#### INSTRUCTIONS FOR THE TASK
Exact reproduction of the listing is required. Pictures are not reproduced.

#### RECORDED INFORMATION
=== Begin Enclosure ===

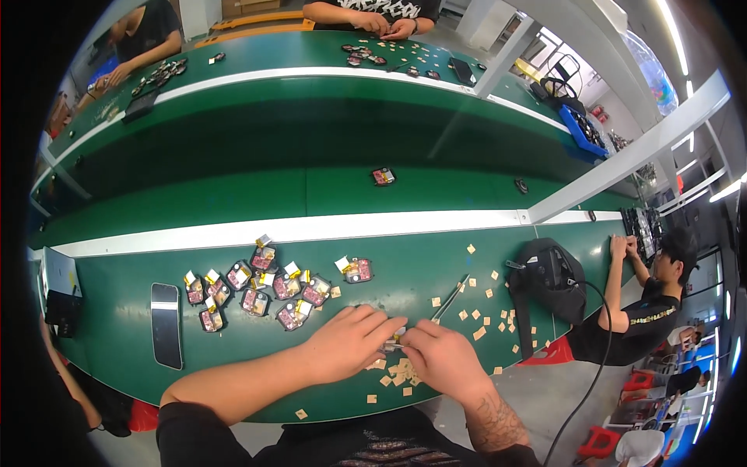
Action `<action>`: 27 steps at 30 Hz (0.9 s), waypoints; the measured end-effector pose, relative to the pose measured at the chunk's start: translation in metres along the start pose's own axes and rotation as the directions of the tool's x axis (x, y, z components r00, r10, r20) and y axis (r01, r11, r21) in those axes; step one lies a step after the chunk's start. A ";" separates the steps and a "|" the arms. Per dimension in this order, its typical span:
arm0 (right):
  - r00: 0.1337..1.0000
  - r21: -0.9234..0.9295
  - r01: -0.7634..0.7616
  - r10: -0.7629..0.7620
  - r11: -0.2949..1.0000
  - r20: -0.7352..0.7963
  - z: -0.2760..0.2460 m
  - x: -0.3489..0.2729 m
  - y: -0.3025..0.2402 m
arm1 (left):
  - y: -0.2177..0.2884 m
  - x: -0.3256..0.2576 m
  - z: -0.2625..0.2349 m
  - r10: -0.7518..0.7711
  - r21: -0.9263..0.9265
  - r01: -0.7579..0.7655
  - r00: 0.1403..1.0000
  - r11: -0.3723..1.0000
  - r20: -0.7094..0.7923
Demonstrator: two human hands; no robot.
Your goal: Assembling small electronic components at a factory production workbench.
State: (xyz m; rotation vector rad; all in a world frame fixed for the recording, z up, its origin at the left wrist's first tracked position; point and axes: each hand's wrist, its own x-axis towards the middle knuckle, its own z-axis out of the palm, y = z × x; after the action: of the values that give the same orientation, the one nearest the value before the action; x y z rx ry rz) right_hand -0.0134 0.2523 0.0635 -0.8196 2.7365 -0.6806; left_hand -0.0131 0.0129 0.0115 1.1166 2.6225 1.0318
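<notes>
Above the near part of the green table (117, 311), a small piece (398, 335) is being held between 2 hands. By the left hand (346, 339), the piece is being gripped from the left, the fingers being bent and drawn close together. By the right hand (445, 358), it is being pinched from the right between thumb and fingers. Most of the piece is being covered by the fingers, so its full shape cannot be told.

Just nearer than the hands, a loose pile of tan squares (400, 373) is being supported by the table; more are being seen scattered to the right. Among these, on the far side of the right hand, tweezers (450, 300) are being seen lying aslant. To the far left of the hands, a cluster of small open gadgets (254, 302) is being displayed, with 1 similar gadget (359, 270) being set apart to its right. The cluster is being flanked on the left by a phone (166, 325). Farther right, a black bag (554, 282) is being borne by the table, near a seated person (634, 323).
</notes>
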 end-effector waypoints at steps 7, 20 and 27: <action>0.993 0.349 -0.112 0.113 0.930 0.016 0.004 -0.005 0.013 | -0.001 0.002 0.002 0.023 -0.011 -0.023 0.999 1.000 -0.024; 0.976 -0.012 0.187 -0.187 0.982 -0.114 0.006 0.003 0.010 | -0.011 0.002 -0.001 0.001 -0.157 0.000 1.000 0.988 0.009; 0.993 0.279 0.107 -0.118 0.954 0.020 0.011 0.004 0.028 | -0.011 0.003 -0.005 0.016 -0.162 -0.012 1.000 0.987 0.020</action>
State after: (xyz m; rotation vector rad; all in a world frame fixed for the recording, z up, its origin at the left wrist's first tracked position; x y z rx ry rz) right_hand -0.0267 0.2670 0.0402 -0.9139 2.4971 -1.0343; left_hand -0.0237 0.0064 0.0091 1.1045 2.4654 1.2042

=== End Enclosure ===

#### OUTPUT
Action `<action>`: 27 steps at 30 Hz (0.9 s), waypoints; the measured end-effector pose, relative to the pose measured at the chunk's start: translation in metres along the start pose's own axes and rotation as the directions of the tool's x axis (x, y, z components r00, r10, r20) and y axis (r01, r11, r21) in those axes; step one lies a step after the chunk's start. A ";" separates the steps and a "|" the arms. Per dimension in this order, its typical span:
arm0 (right):
  - r00: 0.1337..1.0000
  - r21: -0.9234..0.9295
  - r01: -0.7634..0.7616
  - r10: -0.7629..0.7620
  - r11: -0.2949..1.0000
  - r20: -0.7352..0.7963
  - z: -0.2760..0.2460 m
  - x: -0.3489..0.2729 m
  - y: -0.3025..0.2402 m
arm1 (left):
  - y: -0.2177..0.2884 m
  - x: -0.3256..0.2576 m
  - z: -0.2625..0.2349 m
  - r10: -0.7518..0.7711
  - r21: -0.9263..0.9265
  - r01: -0.7579..0.7655
  - r00: 0.1403..1.0000
  - r11: -0.3723..1.0000
  - r20: -0.7094..0.7923
Demonstrator: two human hands; no robot.
Your goal: Assembling small electronic components at a factory production workbench.
State: (xyz m; rotation vector rad; all in a world frame fixed for the recording, z up, its origin at the left wrist's first tracked position; point and axes: each hand's wrist, its own x-axis towards the middle knuckle, its own z-axis out of the palm, y = z × x; after the action: of the values that give the same orientation, the one nearest the value before the action; x y z rx ry rz) right_hand -0.0134 0.2523 0.0635 -0.8196 2.7365 -0.6806; left_hand -0.0131 0.0129 0.0115 1.1166 2.6225 1.0318
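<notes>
Above the near part of the green table (117, 311), a small piece (398, 335) is being held between 2 hands. By the left hand (346, 339), the piece is being gripped from the left, the fingers being bent and drawn close together. By the right hand (445, 358), it is being pinched from the right between thumb and fingers. Most of the piece is being covered by the fingers, so its full shape cannot be told.

Just nearer than the hands, a loose pile of tan squares (400, 373) is being supported by the table; more are being seen scattered to the right. Among these, on the far side of the right hand, tweezers (450, 300) are being seen lying aslant. To the far left of the hands, a cluster of small open gadgets (254, 302) is being displayed, with 1 similar gadget (359, 270) being set apart to its right. The cluster is being flanked on the left by a phone (166, 325). Farther right, a black bag (554, 282) is being borne by the table, near a seated person (634, 323).
</notes>
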 end-effector waypoints at steps 7, 20 and 27: <action>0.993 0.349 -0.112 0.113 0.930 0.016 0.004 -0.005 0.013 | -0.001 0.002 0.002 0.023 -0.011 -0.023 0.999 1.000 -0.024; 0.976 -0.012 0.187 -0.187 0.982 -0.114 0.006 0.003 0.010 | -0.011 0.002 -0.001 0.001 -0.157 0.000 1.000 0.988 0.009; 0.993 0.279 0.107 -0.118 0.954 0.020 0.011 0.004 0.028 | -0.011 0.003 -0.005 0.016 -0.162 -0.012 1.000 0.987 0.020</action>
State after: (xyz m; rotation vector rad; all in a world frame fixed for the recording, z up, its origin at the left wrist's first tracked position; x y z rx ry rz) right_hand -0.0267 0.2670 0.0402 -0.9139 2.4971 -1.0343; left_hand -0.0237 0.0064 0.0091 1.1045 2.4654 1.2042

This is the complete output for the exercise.